A friend of yours tells you that she has her money invested in the risk-free asset, but she wants to increase the riskiness of her portfolio to gain a higher expected return. Her financial advisor recommends that she invests her money in either of the following two funds. The first is an aggressive fund that invests 90% in riskier stocks and 10% in less risky stocks. The second is more conservative and invests 40% in the same risky stocks and 60% in the same less risky stocks. You run your own analysis and find that both funds are on the mean-variance efficient frontier of risky assets, with the aggressive fund being much more to the right on the frontier compared to the more conservative fund.

  1. Her financial advisor recommends that your friend invests either in the conservative fund if she is more risk averse, or in the aggressive fund if she is less risk averse. Would you agree? Why? 

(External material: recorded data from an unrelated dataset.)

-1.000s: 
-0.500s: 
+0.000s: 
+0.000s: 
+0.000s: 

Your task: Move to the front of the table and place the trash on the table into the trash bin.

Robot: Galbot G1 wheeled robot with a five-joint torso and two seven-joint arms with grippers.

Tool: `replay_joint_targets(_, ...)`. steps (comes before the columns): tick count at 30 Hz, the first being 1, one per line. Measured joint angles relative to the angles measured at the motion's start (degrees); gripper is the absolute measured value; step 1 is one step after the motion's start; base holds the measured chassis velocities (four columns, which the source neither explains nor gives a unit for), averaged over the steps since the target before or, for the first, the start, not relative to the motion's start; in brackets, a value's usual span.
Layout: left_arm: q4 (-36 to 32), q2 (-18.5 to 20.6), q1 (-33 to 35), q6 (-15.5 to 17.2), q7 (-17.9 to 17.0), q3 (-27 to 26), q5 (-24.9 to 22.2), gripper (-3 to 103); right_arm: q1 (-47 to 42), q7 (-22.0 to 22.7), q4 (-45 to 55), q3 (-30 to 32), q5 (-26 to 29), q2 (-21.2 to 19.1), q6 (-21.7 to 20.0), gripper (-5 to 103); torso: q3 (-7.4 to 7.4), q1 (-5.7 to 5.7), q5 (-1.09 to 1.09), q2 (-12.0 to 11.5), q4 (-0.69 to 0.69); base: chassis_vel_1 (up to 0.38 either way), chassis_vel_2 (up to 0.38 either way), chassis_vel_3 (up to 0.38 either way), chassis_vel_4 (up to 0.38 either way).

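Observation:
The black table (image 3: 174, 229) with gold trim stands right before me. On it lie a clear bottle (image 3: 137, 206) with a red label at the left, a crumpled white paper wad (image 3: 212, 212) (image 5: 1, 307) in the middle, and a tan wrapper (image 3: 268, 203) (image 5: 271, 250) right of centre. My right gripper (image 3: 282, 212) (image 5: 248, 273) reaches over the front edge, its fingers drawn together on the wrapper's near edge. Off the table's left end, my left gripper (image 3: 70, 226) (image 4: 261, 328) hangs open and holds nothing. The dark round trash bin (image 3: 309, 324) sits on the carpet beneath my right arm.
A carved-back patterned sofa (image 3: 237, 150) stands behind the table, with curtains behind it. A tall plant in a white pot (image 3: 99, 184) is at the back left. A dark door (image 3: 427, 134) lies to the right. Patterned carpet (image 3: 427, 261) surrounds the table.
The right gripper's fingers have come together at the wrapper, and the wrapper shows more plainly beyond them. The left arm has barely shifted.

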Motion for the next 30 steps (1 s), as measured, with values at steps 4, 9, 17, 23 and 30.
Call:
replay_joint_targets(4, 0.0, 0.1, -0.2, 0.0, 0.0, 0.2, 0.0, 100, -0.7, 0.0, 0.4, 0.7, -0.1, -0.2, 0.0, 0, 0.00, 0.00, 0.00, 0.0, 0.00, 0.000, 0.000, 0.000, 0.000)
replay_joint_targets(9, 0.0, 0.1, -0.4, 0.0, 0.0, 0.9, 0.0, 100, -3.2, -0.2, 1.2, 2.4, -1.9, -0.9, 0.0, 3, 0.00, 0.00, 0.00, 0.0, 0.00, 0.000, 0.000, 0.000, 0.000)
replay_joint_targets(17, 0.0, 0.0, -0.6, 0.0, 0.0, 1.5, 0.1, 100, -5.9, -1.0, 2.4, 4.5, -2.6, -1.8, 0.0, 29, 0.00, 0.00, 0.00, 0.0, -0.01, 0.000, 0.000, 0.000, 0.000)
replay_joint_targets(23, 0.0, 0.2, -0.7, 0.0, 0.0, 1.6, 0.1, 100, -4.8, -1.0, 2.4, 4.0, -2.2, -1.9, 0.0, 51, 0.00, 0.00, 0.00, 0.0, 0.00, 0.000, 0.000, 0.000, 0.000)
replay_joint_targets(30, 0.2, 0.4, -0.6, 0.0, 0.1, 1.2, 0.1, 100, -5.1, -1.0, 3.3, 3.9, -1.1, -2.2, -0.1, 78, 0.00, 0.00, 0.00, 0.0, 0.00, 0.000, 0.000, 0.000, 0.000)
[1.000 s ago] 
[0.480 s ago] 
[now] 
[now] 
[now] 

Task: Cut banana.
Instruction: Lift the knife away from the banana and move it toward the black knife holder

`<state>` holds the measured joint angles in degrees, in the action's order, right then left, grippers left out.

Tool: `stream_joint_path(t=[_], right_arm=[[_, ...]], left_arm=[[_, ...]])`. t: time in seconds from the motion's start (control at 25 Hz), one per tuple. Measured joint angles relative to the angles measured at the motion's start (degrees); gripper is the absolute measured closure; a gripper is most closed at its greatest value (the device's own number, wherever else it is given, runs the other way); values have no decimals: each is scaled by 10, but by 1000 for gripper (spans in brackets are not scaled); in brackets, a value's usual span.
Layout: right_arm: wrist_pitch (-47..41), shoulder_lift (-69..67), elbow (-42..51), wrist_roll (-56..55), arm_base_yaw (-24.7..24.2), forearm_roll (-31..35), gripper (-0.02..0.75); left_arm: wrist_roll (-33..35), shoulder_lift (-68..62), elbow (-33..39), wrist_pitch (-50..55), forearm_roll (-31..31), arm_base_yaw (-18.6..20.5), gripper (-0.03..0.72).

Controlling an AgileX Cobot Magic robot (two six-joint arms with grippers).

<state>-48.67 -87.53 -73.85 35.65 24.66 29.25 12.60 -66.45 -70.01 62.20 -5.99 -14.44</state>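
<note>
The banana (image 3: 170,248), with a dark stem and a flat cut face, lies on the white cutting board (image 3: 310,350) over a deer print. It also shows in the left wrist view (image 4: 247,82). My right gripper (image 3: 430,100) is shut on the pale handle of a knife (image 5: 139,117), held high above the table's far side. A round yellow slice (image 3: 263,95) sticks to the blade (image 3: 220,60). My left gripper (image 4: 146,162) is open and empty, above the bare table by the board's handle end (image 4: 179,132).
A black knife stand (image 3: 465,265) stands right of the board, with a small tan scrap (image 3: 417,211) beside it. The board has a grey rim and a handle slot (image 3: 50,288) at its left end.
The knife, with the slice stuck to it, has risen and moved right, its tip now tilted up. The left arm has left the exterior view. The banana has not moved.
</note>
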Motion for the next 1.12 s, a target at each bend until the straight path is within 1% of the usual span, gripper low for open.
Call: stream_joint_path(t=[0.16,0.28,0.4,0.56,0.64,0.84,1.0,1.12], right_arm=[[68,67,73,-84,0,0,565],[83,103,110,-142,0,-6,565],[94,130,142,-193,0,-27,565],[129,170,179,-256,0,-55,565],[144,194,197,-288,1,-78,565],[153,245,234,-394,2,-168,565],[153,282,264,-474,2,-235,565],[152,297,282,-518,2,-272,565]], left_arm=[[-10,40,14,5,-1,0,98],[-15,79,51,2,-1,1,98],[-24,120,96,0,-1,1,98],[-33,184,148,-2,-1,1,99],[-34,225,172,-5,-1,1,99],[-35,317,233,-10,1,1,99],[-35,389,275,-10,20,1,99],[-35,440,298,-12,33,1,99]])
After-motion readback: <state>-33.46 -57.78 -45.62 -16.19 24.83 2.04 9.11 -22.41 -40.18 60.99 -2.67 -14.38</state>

  2. Your friend is willing to bear more risk than the one of the conservative fund, and the advisor suggests that, since both funds are on the efficient frontier of risky assets, she should create a new portfolio mixing with 50% weights the conservative and the aggressive fund to find an intermediate solution that best fits her risk profile. Would you agree? Why?
  3. Suppose that your friend, like most investors, cannot borrow money to invest. With the presence of this funding constraint, what would happen to the price and expected return of the very risky fund?
  4. The CAPM theory is derived under several strict model assumptions. List two of the CAPM model assumptions, and for each assumption that you list briefly outline why it may not be true in reality.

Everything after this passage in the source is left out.